▶ [What is required]
The full set of lines below has to be duplicated exactly, with no picture kept.

▶ [Data provided]

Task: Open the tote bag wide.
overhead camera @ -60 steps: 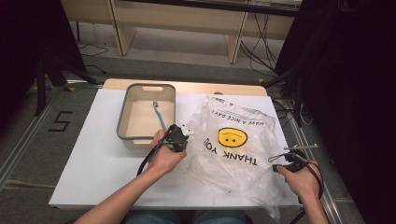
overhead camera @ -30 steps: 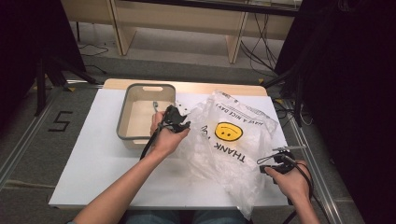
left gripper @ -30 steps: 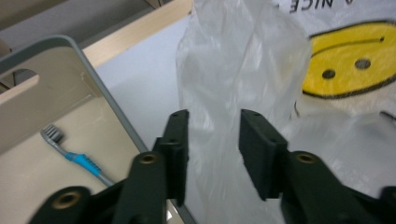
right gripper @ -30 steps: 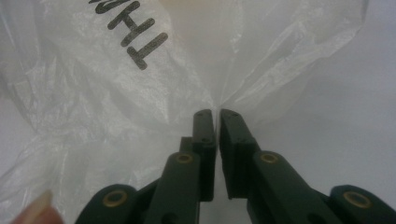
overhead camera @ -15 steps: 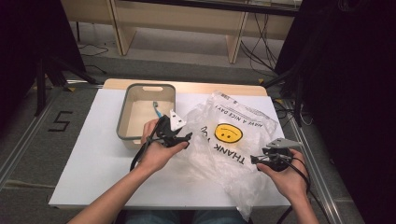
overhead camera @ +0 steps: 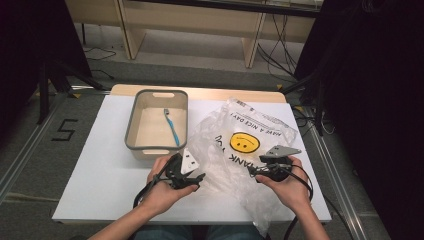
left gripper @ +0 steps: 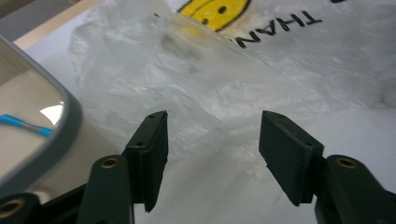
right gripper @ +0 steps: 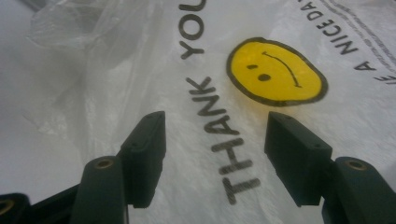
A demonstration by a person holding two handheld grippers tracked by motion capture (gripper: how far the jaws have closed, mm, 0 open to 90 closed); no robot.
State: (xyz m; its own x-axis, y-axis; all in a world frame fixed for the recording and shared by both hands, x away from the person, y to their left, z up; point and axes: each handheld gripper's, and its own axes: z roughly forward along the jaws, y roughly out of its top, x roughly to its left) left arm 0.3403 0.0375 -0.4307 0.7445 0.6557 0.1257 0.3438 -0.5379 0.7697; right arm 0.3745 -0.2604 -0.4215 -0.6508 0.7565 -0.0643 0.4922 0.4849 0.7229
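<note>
A clear plastic bag (overhead camera: 235, 125) with a yellow smiley face (overhead camera: 243, 141) lies crumpled on the white table (overhead camera: 100, 165). My left gripper (overhead camera: 199, 177) is at the bag's left edge; its jaws have just been closing, stand open, and only loose film of the bag (left gripper: 224, 70) lies ahead of the left gripper (left gripper: 212, 140). My right gripper (overhead camera: 253, 172) hovers over the bag's middle. In the right gripper view the right gripper (right gripper: 215, 140) has just been opening, with the printed bag (right gripper: 116, 70) below and nothing pinched.
A grey-rimmed beige bin (overhead camera: 131, 125) stands left of the bag and holds a blue toothbrush (overhead camera: 171, 125). The bin's rim (left gripper: 65, 121) is close on the left in the left gripper view. Bare table lies left of the bin.
My left hand has moved from beside the bin toward the near side, along the bag's left edge. My right hand has moved in from the right onto the bag, and its jaws have opened.
</note>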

▶ [Output for this exercise]
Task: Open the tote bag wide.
overhead camera @ -60 steps: 
overhead camera @ -30 steps: 
left gripper @ -30 steps: 
right gripper @ -30 steps: 
overhead camera @ -15 steps: 
overhead camera @ +0 steps: 
left gripper @ +0 steps: 
right gripper @ +0 steps: 
A demonstration by a person holding two handheld grippers tracked by motion capture (gripper: how far the jaws have closed, mm, 0 open to 90 closed); no robot.
State: (xyz m; its own x-axis, y-axis; all in a world frame fixed for the recording and shared by both hands, x away from the person, y to their left, z up; point and axes: each handheld gripper's, and its own axes: z roughly forward along the jaws, y roughly out of its top, x roughly to its left) left arm 0.3403 0.0375 -0.4307 0.7445 0.6557 0.1257 0.3438 -0.5379 0.7697; right arm 0.3745 -0.2604 -0.4215 -0.6508 0.7565 -0.0643 0.4922 0.4849 0.7229
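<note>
A clear plastic bag (overhead camera: 235, 125) with a yellow smiley face (overhead camera: 243, 141) lies crumpled on the white table (overhead camera: 100, 165). My left gripper (overhead camera: 199, 177) is at the bag's left edge; its jaws have just been closing, stand open, and only loose film of the bag (left gripper: 224, 70) lies ahead of the left gripper (left gripper: 212, 140). My right gripper (overhead camera: 253, 172) hovers over the bag's middle. In the right gripper view the right gripper (right gripper: 215, 140) has just been opening, with the printed bag (right gripper: 116, 70) below and nothing pinched.
A grey-rimmed beige bin (overhead camera: 131, 125) stands left of the bag and holds a blue toothbrush (overhead camera: 171, 125). The bin's rim (left gripper: 65, 121) is close on the left in the left gripper view. Bare table lies left of the bin.
My left hand has moved from beside the bin toward the near side, along the bag's left edge. My right hand has moved in from the right onto the bag, and its jaws have opened.
</note>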

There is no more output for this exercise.